Sleep apnea in the elderly is associated with several adverse health consequences and a wide variety of comorbid conditions [2–4]. Elderly people partially share the same sleep apnea symptom profile as middle-aged individuals [4]. However, it is possible that cognitive impairment, nocturnal urination and recurrent falls can be the main complaints in elderly individuals [2–6]. According to previous studies the cardinal symptom of sleep apnea, excessive daytime sleepiness (EDS), is often absent or at least experienced milder in the elderly [7–9]. The symptoms of sleep apnea can also be confused with the physiological changes related to aging, such as a decline in sleep quality and cognition.
Depression is another important public health concern that is associated with a great deal of human suffering and high healthcare costs. Multiple studies have linked obstructive sleep apnea with depression and a range of other psychiatric disorders [10–14]. The prevalence of depressive symptoms and clinically diagnosed depression are higher among patients with sleep apnea than in those without it [15]. There is some evidence of comorbidity between depression and sleep apnea also in the elderly [16,17] However, deeper understanding of the direction of association between these conditions and their impact on elderly patients’ health is needed.

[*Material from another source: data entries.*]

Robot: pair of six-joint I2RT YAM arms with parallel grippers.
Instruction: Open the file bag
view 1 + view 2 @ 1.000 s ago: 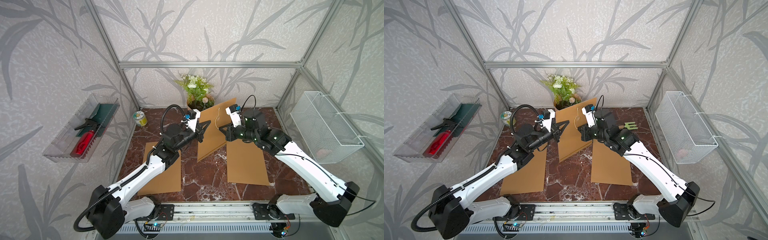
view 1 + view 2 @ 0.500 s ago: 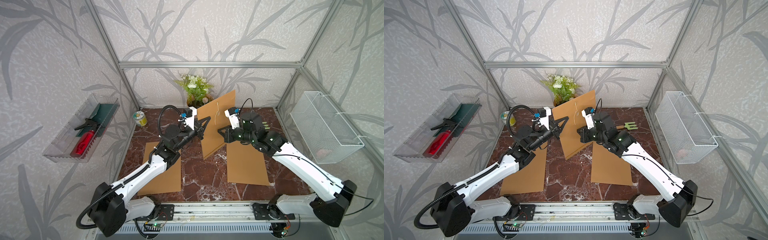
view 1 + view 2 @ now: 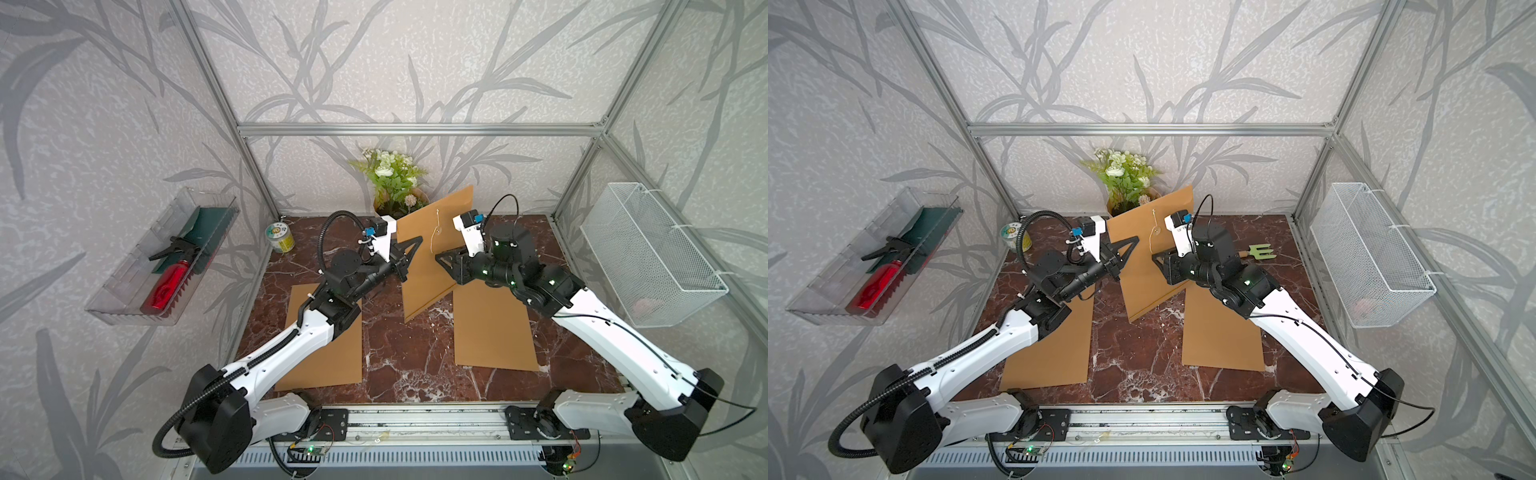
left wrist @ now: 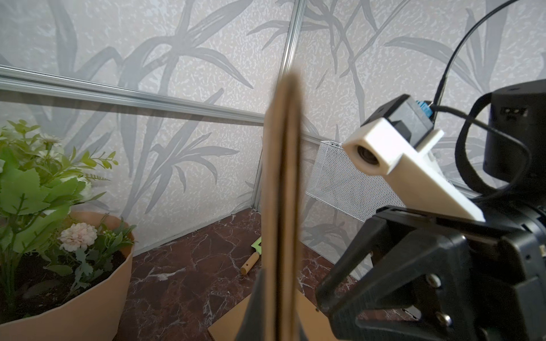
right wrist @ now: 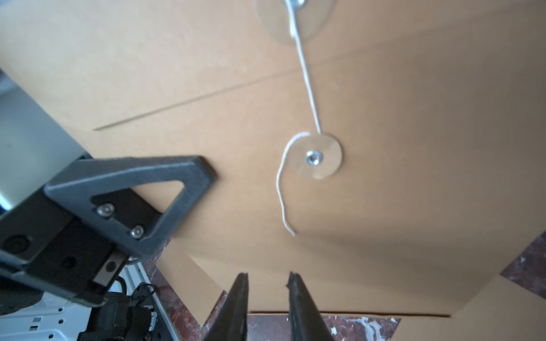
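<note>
File bag is hanging upright between both arms, above the counter. Left gripper is pinching its side edge. Right gripper is gaping a little, holding nothing, just below the loose string. The string's top disc is getting cut off, blurry.

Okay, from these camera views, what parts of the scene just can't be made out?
Brown paper file bag, left wrist view: edge-on and blurred, so its face is hidden.
Upper round paper disc of its string tie, right wrist view: blurred, cut by the picture's edge.
Pale pink thing in the white wire basket, both top views: too small, veiled by mesh.
</note>
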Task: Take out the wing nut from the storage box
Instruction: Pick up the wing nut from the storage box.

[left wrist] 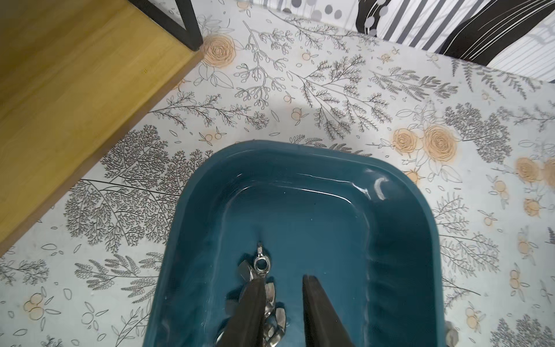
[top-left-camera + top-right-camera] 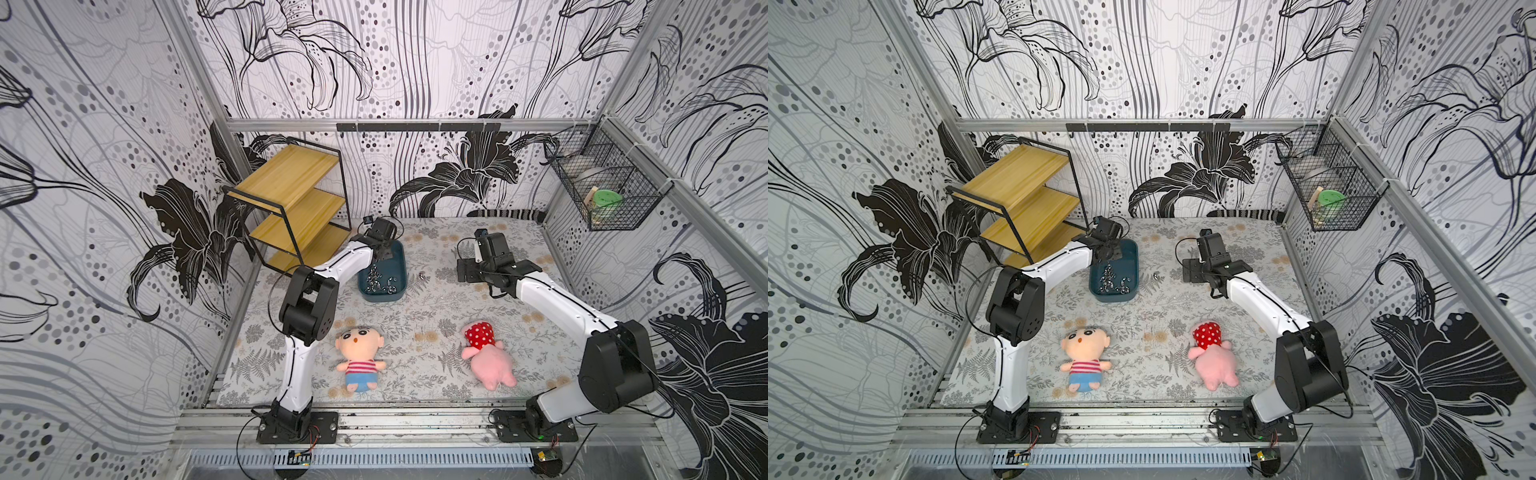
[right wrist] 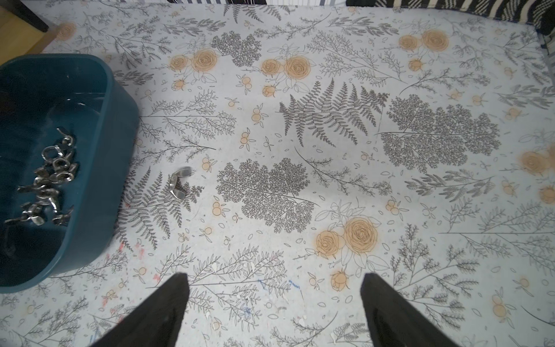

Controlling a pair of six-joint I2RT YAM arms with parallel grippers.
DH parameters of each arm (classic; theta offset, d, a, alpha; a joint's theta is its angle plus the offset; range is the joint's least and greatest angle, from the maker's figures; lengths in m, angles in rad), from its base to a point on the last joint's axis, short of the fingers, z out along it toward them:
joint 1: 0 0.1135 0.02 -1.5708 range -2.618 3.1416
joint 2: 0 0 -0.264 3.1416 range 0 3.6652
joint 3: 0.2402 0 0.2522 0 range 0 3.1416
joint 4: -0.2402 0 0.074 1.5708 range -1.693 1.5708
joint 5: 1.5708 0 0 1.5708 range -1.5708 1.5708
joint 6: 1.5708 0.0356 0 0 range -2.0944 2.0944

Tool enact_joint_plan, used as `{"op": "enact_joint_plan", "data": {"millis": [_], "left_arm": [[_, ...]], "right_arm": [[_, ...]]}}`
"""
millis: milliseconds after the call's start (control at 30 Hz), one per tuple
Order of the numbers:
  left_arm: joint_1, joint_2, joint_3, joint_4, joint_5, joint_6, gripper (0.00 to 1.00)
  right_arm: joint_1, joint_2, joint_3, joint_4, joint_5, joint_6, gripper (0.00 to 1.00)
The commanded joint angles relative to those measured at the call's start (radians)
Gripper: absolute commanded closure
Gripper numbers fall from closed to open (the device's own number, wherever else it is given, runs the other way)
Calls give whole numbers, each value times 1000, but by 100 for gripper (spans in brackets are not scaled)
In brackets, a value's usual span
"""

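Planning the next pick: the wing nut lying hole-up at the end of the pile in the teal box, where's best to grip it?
Probably from straight above, pinching the wing nut across its hub: it lies hole-up at the end of the pile, with bare storage box floor beside it.

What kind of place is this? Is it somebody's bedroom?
Probably a robot test booth, not a bedroom: a left arm and right arm bolted to a metal rail, patterned panel walls, a plush doll set out.

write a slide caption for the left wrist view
Left gripper inside dark teal plastic storage box, jaws parted over silver metal wing nuts
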Motion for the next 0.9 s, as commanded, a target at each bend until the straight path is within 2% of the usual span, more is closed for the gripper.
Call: {"op": "enact_joint_plan", "data": {"millis": [0,233,867], "left_arm": [[5,61,62,15,-26,12,72],[7,126,113,-16,-102,27,71],[30,186,128,-14,-80,30,71]], "right_arm": [[16,14,26,-28,5,-7,4],[25,25,29,-34,11,-5,4],[39,64,52,-36,18,-7,4]]}}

The commitment of the elderly to continuous positive airway pressure (CPAP) treatment has long been of interest. Concomitant depressive symptoms may however impair adherence to CPAP treatment [18]. In population studies, the prevalence of major depression ranges from 0.9% to 42% among elderly [19] whereas prevalence of sleep apnea in older people in the general population can vary from 20% all the way to 80% [20–23]. Finnish population studies have estimated 12-month prevalence of clinically significant depression in the adult population and young people to be approximately 5–7% and slightly lower in the over 65-year-olds [24,25]. In a study by Markkula et al. the 12-month prevalence of depressive disorder was as high as 8% in those aged 75 or older [25]. In a study published by Acker et al. the prevalence of depression was found to be 21.5% among adult people with sleep apnea [26,27]. Given the high prevalence rates and shared symptoms of these conditions we may end up in misdiagnosing sleep apnea for depression or vice versa.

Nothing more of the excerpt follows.